> [Task description]
Filter the listing below, keeping every line that holds "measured".

> [Input data]

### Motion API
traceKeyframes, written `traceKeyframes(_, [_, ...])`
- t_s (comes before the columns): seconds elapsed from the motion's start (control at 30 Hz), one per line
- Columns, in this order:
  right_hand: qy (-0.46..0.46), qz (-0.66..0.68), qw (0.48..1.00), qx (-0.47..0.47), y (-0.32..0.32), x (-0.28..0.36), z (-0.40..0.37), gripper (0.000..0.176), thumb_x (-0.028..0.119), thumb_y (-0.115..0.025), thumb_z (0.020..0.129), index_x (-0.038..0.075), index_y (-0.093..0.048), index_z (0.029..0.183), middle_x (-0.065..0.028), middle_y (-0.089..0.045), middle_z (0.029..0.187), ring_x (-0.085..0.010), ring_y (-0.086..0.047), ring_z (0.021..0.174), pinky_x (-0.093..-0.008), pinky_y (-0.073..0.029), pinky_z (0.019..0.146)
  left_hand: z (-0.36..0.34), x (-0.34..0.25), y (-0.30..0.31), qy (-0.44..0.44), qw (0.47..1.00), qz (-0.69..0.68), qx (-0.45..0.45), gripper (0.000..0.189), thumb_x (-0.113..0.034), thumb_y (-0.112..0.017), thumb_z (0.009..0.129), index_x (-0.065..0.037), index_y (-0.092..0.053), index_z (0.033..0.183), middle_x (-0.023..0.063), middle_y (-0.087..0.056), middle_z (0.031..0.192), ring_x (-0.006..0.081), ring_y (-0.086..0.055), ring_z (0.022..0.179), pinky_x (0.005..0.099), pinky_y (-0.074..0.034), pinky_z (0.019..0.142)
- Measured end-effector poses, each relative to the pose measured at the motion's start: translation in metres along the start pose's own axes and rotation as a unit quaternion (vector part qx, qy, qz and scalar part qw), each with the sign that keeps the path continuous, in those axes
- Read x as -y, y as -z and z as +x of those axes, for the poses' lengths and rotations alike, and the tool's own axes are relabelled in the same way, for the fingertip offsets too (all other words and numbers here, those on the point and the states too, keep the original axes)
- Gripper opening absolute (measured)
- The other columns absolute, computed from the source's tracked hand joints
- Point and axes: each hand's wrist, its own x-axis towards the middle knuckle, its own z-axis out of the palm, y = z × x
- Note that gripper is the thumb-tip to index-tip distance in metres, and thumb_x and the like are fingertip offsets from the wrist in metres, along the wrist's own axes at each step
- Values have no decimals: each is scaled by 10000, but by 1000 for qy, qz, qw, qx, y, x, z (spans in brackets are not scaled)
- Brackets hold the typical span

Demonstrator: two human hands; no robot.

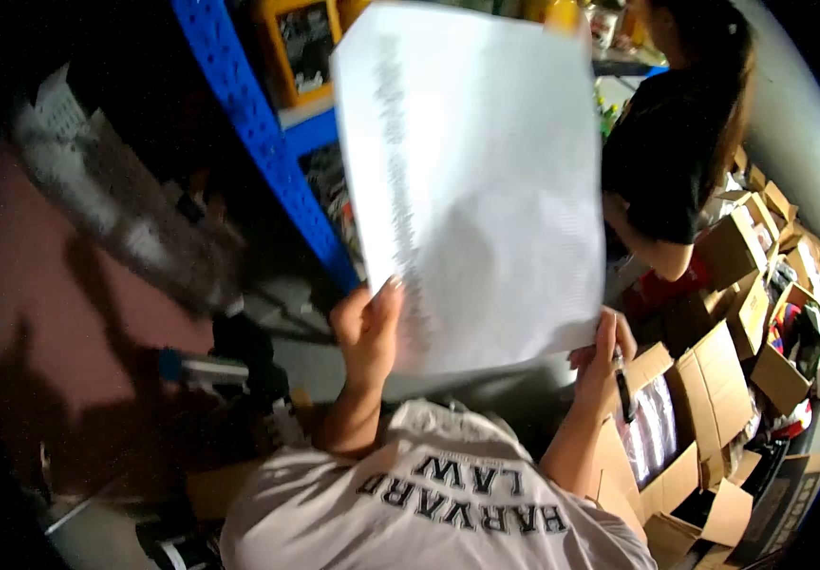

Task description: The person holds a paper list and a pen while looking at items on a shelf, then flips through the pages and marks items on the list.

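A large white sheet of paper (495,209) is held up in front of me, with blurred printed lines down its left side that I cannot read. My left hand (369,328) is closed on its lower left edge, thumb on the near face. At the lower right corner, my right hand (605,351) pinches the sheet. A slim dark pen (624,391) also sticks out downward from that hand. Part of the shelving behind is hidden by the paper.
A blue metal rack (248,123) with goods stands beyond the paper. A person in a black top (666,152) stands at the right. Several open cardboard boxes (714,380) crowd the right side. A dark mottled long object (125,199) lies at the left.
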Motion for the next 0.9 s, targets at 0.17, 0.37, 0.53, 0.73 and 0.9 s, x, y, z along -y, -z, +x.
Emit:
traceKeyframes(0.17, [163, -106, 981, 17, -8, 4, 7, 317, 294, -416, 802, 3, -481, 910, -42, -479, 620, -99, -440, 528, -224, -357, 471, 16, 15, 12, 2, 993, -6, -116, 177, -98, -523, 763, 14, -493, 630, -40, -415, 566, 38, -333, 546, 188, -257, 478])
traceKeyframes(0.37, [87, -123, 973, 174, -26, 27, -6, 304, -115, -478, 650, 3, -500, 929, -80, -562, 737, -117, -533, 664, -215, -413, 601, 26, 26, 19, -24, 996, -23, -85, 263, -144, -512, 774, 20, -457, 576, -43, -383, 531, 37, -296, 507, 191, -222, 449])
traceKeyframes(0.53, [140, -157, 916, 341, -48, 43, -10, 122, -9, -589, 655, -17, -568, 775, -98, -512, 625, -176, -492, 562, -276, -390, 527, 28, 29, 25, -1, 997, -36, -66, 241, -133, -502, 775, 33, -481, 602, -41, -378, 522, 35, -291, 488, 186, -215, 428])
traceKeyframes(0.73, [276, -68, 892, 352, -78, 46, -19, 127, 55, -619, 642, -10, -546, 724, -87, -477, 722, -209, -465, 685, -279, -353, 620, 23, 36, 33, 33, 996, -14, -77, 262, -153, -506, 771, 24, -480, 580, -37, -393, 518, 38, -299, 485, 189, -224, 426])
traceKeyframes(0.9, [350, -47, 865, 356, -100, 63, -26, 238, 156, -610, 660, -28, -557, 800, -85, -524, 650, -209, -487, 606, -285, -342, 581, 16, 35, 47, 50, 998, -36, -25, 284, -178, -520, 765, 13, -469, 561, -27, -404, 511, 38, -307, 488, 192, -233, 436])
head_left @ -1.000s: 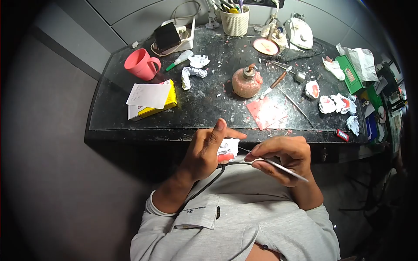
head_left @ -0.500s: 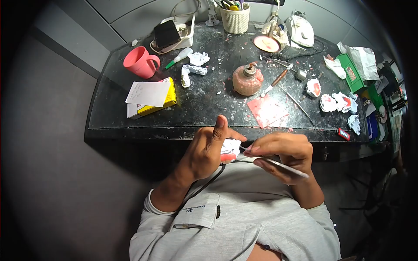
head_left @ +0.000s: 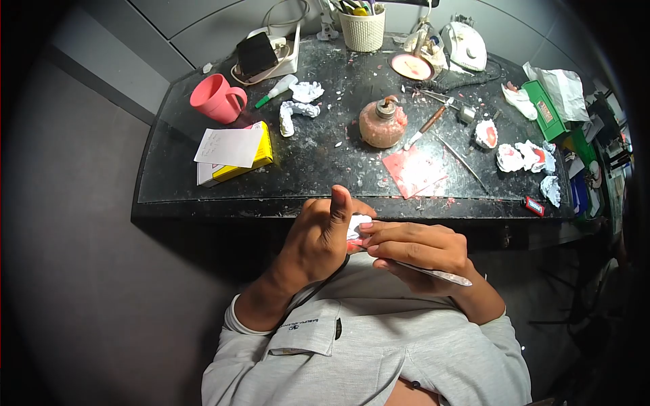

> [Solution to the exercise]
- Measured end-effector poses, each relative to the pose measured at the motion's start: translation in metres along the start pose's own axes and rotation as a unit quaternion (vector part qx, qy, qz and scalar part qw), each with the sign that keeps the path continuous, in those axes
- Gripper opening absolute (measured)

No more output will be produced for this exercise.